### TASK DESCRIPTION
Repeat the listing exactly. Pictures stay out of your copy.

□ □ □

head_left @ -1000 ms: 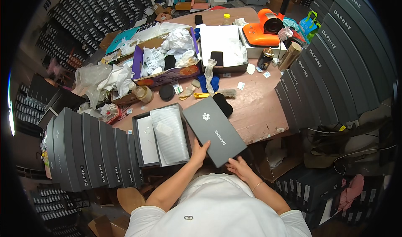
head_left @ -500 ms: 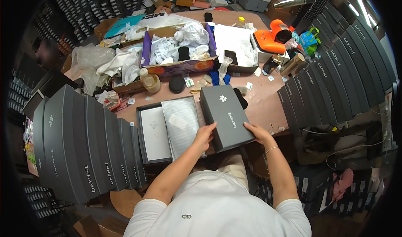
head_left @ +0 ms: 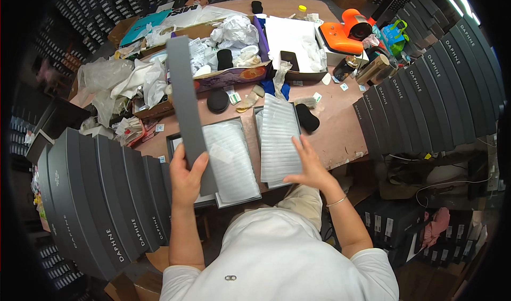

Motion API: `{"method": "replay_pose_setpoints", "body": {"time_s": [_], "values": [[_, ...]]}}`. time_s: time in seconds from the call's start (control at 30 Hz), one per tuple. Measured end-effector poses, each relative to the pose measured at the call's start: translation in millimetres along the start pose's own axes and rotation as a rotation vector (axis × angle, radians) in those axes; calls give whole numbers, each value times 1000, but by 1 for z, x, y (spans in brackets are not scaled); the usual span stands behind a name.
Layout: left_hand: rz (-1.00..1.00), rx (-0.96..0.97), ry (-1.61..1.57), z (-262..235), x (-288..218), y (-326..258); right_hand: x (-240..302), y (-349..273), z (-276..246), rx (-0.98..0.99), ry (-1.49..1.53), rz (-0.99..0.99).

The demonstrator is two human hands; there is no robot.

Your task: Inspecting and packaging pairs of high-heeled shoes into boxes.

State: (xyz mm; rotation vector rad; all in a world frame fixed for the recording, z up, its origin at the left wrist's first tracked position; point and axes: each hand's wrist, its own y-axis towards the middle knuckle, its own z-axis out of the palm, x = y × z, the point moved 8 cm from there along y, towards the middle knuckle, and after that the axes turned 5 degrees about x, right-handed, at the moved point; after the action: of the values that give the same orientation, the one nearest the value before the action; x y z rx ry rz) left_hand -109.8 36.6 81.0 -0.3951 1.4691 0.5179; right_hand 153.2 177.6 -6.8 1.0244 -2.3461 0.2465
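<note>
My left hand (head_left: 186, 181) grips a dark grey shoebox lid (head_left: 187, 99), which stands nearly on edge above the left open box. That box (head_left: 242, 201) is mostly hidden by the lid, and a white translucent foam wrap (head_left: 232, 162) lies over its right part. To its right is a second open grey box (head_left: 257, 121) with another white foam wrap (head_left: 279, 141) lying across the top; what is under it is hidden. My right hand (head_left: 314, 168) hovers at this box's right side, fingers spread, holding nothing.
Stacks of grey shoeboxes rise at the left (head_left: 82, 194) and right (head_left: 426, 93). Behind the boxes sit a purple carton (head_left: 229, 77) full of crumpled paper, a black round pad (head_left: 218, 101), a black bundle (head_left: 307, 118) and an orange device (head_left: 340, 38).
The right box's lid has come off and moved left and up in my left hand, baring the foam wrap. My right hand has let go of the box.
</note>
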Motion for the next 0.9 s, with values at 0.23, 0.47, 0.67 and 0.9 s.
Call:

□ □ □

### ANSWER BOX
head_left @ -1000 ms: 
head_left @ -500 ms: 
head_left @ +0 ms: 

Motion API: `{"method": "replay_pose_setpoints", "body": {"time_s": [_], "values": [[_, ...]]}}`. time_s: time in seconds from the call's start (control at 30 Hz), one per tuple. Measured end-effector poses, each relative to the pose measured at the call's start: translation in millimetres along the start pose's own axes and rotation as a rotation vector (axis × angle, radians) in those axes; calls give whole numbers, each value times 1000, but by 1 for z, x, y (spans in brackets are not scaled); the usual span stands behind a name.
Layout: left_hand: rz (-1.00..1.00), rx (-0.96..0.97), ry (-1.61..1.57), z (-262..235), x (-288..218), y (-326..258); right_hand: x (-240..302), y (-349..273), z (-276..246), rx (-0.98..0.99), ry (-1.49..1.53), rz (-0.99..0.99).

The demonstrator is two human hands; there is no robot.

Your task: Inspecting and packaging pairs of high-heeled shoes into boxes.

State: (xyz mm; rotation vector rad; all in a world frame fixed for the recording, z up, its origin at the left wrist's first tracked position; point and axes: each hand's wrist, its own y-axis towards the middle knuckle, its own z-axis out of the palm, x = y × z, the point moved 8 cm from there along y, towards the middle knuckle, and after that the axes turned 5 degrees about x, right-handed, at the moved point; after the action: of the values that give the same orientation, the one nearest the value before the action; x y z rx ry rz) left_hand -109.8 36.6 81.0 -0.3951 1.4691 0.5179; right_hand 153.2 177.6 -6.8 1.0244 -2.3461 0.2465
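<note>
My left hand (head_left: 186, 181) grips a dark grey shoebox lid (head_left: 187, 99), which stands nearly on edge above the left open box. That box (head_left: 242, 201) is mostly hidden by the lid, and a white translucent foam wrap (head_left: 232, 162) lies over its right part. To its right is a second open grey box (head_left: 257, 121) with another white foam wrap (head_left: 279, 141) lying across the top; what is under it is hidden. My right hand (head_left: 314, 168) hovers at this box's right side, fingers spread, holding nothing.
Stacks of grey shoeboxes rise at the left (head_left: 82, 194) and right (head_left: 426, 93). Behind the boxes sit a purple carton (head_left: 229, 77) full of crumpled paper, a black round pad (head_left: 218, 101), a black bundle (head_left: 307, 118) and an orange device (head_left: 340, 38).
The right box's lid has come off and moved left and up in my left hand, baring the foam wrap. My right hand has let go of the box.
</note>
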Motion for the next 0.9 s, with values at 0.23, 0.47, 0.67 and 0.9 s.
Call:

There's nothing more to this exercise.